Draconian Meter Maids on Galt Ocean Mile Exploit the Dive Bar Staff
Dive Bar owners Gary Marcotte and Cody Cole have racked up almost $2,500 in parking fines at the meters outside their business in the last year and a half (and that's not including the staff). At $32 a ticket, it hasn't been easy. They blame vindictive parking enforcement officials.
Jess Swanson Parking enforcement on Galt Ocean Mile.
The parking meters outside the bar on Galt Ocean Mile are finicky. They only accept coins, and with a three-hour limit, they are designed to keep beach-goers from taking up parking spaces designated for patrons. On the other hand, they leave small business owners like Marcotte and Cole and their staff, who work shifts longer than three hours, drowning in fines.
Marcotte has tried to secure parking permits, but whenever he calls the city, none are available in his area, he contends. And he claims, other businesses owners in the area suspiciously seem to have handicapped permits that allow them to park at the meters for free.
"Go walk outside and see for yourself," Marcotte says, rolling his eyes. "Everyone parked on the street [at a meter] has a handicapped decal."
Clean Plate Charlie called the Fort Lauderdale Parking Enforcement to inquire about the situation.
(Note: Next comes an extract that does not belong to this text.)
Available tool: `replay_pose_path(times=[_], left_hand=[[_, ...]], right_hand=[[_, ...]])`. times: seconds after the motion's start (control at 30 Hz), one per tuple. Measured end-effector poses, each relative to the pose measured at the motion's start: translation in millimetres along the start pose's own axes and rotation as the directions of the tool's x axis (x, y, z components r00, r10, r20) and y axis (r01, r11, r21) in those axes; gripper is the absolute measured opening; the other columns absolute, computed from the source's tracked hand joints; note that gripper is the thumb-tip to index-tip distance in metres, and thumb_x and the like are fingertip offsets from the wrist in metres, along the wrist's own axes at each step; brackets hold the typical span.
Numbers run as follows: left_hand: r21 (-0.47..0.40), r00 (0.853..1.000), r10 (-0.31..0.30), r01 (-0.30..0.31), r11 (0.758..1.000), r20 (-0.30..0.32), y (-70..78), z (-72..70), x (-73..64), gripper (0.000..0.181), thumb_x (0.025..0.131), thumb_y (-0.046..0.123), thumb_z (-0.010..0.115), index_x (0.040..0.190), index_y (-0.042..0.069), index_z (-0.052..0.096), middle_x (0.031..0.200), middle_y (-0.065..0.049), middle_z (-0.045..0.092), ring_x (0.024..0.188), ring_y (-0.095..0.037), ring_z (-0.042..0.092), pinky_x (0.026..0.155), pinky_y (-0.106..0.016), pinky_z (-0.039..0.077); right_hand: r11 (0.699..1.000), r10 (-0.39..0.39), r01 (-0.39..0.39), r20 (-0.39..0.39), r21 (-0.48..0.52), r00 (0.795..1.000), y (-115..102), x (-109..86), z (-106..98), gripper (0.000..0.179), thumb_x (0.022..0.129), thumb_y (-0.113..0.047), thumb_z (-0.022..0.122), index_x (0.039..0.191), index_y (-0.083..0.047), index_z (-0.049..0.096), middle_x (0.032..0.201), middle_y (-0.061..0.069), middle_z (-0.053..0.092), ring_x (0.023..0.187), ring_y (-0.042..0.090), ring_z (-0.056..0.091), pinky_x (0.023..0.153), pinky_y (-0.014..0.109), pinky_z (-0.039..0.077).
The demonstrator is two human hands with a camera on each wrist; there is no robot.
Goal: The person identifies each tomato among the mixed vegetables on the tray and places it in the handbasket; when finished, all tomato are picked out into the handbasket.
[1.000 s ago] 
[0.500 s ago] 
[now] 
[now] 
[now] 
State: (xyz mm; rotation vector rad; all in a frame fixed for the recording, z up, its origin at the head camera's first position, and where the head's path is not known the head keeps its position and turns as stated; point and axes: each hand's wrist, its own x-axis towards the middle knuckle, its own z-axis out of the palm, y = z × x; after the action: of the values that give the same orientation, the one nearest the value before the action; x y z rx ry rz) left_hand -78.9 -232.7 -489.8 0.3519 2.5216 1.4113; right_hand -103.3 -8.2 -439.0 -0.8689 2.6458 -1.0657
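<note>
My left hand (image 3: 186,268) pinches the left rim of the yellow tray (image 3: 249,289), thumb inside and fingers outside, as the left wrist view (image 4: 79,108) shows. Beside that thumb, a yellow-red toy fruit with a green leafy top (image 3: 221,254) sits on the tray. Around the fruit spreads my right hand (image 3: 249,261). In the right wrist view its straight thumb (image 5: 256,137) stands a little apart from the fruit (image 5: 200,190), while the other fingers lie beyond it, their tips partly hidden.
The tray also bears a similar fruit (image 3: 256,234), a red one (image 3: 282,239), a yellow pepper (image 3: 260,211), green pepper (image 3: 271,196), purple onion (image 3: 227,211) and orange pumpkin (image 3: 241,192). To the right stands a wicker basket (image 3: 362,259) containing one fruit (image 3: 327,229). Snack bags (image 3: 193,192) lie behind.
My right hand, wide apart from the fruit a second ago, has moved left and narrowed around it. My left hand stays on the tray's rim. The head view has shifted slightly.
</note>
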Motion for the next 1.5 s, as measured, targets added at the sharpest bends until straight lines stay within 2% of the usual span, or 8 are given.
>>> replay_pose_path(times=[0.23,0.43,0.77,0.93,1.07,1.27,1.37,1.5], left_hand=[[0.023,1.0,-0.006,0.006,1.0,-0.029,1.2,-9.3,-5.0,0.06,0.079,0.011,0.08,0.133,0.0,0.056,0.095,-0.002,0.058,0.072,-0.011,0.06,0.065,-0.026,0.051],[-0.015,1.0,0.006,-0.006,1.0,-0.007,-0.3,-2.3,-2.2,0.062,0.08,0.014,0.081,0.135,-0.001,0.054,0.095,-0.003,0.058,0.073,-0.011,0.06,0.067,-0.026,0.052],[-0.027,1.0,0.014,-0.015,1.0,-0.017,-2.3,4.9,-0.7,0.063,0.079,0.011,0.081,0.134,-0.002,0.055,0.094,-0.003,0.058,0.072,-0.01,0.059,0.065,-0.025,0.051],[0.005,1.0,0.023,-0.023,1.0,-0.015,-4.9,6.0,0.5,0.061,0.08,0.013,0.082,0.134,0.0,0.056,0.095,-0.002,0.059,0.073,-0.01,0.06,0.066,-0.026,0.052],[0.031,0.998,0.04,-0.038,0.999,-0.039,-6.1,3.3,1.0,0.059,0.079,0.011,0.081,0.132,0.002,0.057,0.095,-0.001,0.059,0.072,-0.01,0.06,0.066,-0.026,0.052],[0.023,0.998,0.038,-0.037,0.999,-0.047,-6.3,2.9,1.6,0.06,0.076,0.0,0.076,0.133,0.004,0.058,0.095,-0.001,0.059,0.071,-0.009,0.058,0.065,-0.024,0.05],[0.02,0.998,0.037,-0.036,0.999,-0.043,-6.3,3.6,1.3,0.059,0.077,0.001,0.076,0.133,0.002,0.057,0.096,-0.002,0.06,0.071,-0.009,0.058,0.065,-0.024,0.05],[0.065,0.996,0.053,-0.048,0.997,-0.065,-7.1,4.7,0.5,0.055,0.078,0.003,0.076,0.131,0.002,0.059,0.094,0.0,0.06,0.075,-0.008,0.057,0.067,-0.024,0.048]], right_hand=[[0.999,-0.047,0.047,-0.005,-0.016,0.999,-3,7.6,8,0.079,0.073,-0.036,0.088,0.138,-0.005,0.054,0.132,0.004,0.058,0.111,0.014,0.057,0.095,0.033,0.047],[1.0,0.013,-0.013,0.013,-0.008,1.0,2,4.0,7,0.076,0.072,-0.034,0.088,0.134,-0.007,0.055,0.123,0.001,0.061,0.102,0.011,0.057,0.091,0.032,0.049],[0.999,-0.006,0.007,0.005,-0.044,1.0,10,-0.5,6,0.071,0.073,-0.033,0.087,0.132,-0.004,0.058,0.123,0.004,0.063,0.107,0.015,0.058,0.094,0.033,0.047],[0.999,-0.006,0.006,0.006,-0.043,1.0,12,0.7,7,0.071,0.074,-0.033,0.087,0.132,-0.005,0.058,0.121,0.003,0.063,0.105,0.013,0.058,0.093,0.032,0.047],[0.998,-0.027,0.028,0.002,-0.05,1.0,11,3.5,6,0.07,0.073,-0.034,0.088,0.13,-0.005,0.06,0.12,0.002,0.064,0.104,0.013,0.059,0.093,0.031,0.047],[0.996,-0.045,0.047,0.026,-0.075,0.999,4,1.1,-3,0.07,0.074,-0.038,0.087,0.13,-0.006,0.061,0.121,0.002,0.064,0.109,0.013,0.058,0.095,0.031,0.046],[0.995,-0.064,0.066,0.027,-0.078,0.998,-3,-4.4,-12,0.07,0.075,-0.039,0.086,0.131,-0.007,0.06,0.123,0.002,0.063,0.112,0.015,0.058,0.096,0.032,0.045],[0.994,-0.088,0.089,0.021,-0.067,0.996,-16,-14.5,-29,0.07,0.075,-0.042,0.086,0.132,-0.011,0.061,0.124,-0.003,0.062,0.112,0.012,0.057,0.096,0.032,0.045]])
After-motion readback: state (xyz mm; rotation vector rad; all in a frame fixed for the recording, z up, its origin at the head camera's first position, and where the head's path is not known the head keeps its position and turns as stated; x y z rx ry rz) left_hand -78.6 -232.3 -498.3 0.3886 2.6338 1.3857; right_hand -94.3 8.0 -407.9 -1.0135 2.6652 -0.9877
A woman who would give her name only as "Kim" said only one permit is available for the month of September in Galt Ocean area. The Dive Bar has a staff of 14.
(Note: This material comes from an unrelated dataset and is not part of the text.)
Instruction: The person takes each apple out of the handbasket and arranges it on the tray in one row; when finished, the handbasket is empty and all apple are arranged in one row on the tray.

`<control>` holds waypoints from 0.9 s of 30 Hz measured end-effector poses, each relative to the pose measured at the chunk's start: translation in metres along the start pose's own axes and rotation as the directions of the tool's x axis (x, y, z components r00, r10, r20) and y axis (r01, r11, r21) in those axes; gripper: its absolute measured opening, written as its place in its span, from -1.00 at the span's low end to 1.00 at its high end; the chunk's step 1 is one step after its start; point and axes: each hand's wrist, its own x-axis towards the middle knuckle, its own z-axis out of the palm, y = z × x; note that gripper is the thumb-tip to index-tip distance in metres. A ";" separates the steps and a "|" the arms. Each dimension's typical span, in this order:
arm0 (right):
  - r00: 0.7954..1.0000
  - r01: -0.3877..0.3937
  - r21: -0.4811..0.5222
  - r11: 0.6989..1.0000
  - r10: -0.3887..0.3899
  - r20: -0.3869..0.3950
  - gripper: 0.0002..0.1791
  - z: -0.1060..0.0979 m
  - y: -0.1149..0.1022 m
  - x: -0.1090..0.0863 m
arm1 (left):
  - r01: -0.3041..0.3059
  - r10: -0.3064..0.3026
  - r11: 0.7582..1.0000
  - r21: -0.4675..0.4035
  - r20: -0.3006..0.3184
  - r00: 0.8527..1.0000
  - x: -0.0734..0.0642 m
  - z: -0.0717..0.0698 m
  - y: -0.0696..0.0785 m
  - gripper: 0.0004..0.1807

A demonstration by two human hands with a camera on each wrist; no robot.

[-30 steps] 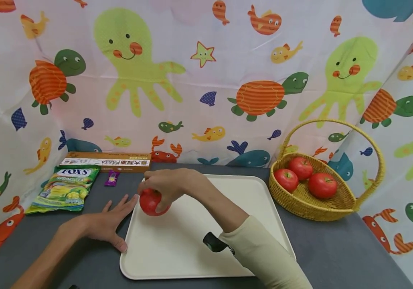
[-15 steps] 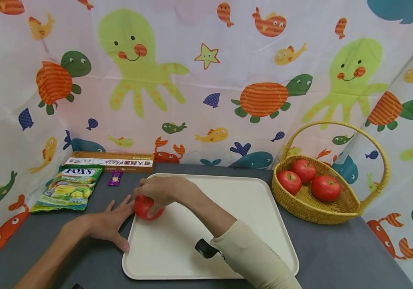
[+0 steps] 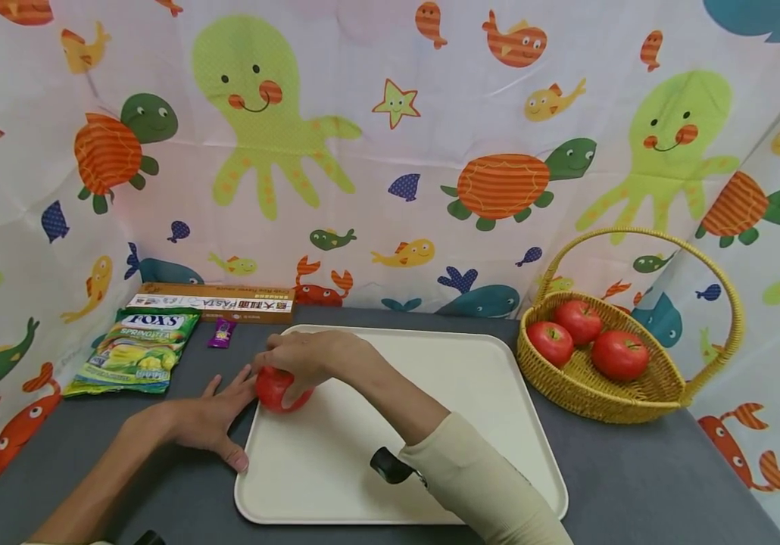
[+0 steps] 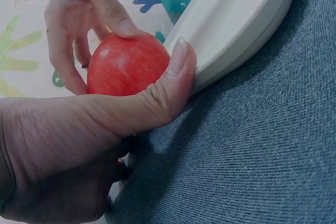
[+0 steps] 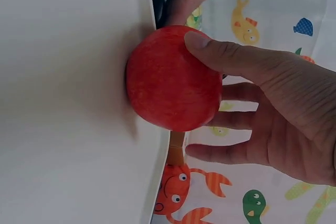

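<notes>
A red apple (image 3: 276, 390) sits at the left side of the cream tray (image 3: 390, 484). My right hand (image 3: 315, 356) holds it from above, thumb on the near side and fingers on the far side. In the right wrist view the thumb presses on the apple (image 5: 173, 87), which rests against the tray surface (image 5: 68, 108). My left hand (image 3: 206, 424) lies spread on the dark table at the tray's left edge, its thumb touching the rim. From the left wrist, the left thumb appears in front of the apple (image 4: 126, 66); whether it touches the fruit I cannot tell.
A yellow wicker basket (image 3: 594, 405) with three red apples stands right of the tray. At the back left are a green candy bag (image 3: 138, 352), a small purple wrapped sweet (image 3: 223, 333) and a long pasta box (image 3: 247, 303). A patterned cloth hangs behind.
My right hand has shifted the apple a little left, closer to the tray's left rim; over the last half second it barely moves. The left hand stays at the rim.
</notes>
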 end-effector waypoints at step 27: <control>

None of them qualify for a handicapped decal, Marcotte adds.
Even if The Dive Bar owner bought the one permit for September (which costs $37.10 a month), it would expire by October, and he would have to go through the process again. According to Parking Enforcement, there is usually a wait list and permits cannot be guaranteed from one month to the next.
Marcotte and Cole are perturbed by the unrelenting ticket fines, but they are even more concerned about the financial burden these ticket fines place on their staff. Waiters, bartenders and cooks, after all, are usually too busy to run out in the middle of their shifts to pay the meters. (Patrons are less of a concern. They usually don't stay more than three hours.)